Popular eighties coming of age movie character turned unpopular teenies mid-midlife crisis party animal, Ferris Bueller, has called in sick to work again after ending his weekend asleep in a skip.
Bueller, who works as a used car salesman, made the call just after eight o’clock this morning after waking up disheveled and confused in the skip, which was located approximately sixty meters from his house.
“I have no idea what I was doing in that skip,” explained a dusty and bleary-eyed Bueller earlier today. “But waking up on a Monday morning with no idea where I am isn’t new to me. Nine times out of ten I’ll be in the bed of a woman with self esteem issues, but every so often I’ll wake up somewhere completely random, like today.”
According to witnesses, Bueller was thrown into the skip by a band of buskers after performing an impromptu strip tease during their cover of Sam Smith’s Stay With Me before urinating in their collection bowl.
“Work wasn’t an option for me this morning, I was covered in a combination of dog and rat shit, and also stank of piss so I just had to call in sick. I discovered a long time ago that if you keep running away from your problems then you never have to face them, and can basically just piss about going to ball games and driving Ferraris, or, what I love to do now, using large amounts of drugs and alcohol,” continued Bueller before taking a long drink from a bottle of whiskey. “I’ll probably go back in to work tomorrow, hopefully I wake up in my own bed. I’m living the dream baby!”

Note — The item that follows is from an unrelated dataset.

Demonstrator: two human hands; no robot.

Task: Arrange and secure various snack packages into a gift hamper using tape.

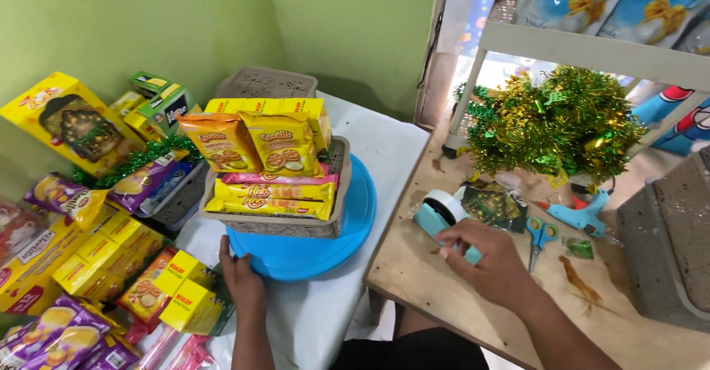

Bueller’s boss and former friend Cameron Frye claims that the formerly adorable teenager will be reprimanded for his latest no show as his day seizing antics stopped being endearing after a near heroin overdose in 1999.
“Ferris is a walking disaster,” claimed Frye. “I only gave him the job because we were friends when we were kids. He was great fun back then but we all gotta grow up sometime. The first time he called in sick it was kinda funny, but every other Monday? Come on, if it was anybody else they’d have been fired, or dead, by now.”
According to Bueller’s ex-wife, Sloane Peterson-Bueller, Ferris has been going through a difficult patch recently, “It’s been a tough thirty years for him, he’s almost fifty years old now but he still goes around partying like he’s in his late thirties. I really hope he gets his life together soon or he’ll be left in a whirlwind or drink, drugs and casual sex forever. Who wants that?”
At the time of going to post, Bueller’s likelihood of going to work tomorrow has gone from good to doubtful after he was seen leaving his house, trouser-less, riding his eight year old neighbour’s BMX while calling his job pretending to be his dead father to say that Ferris was under the weather again and wouldn’t be in work til Friday.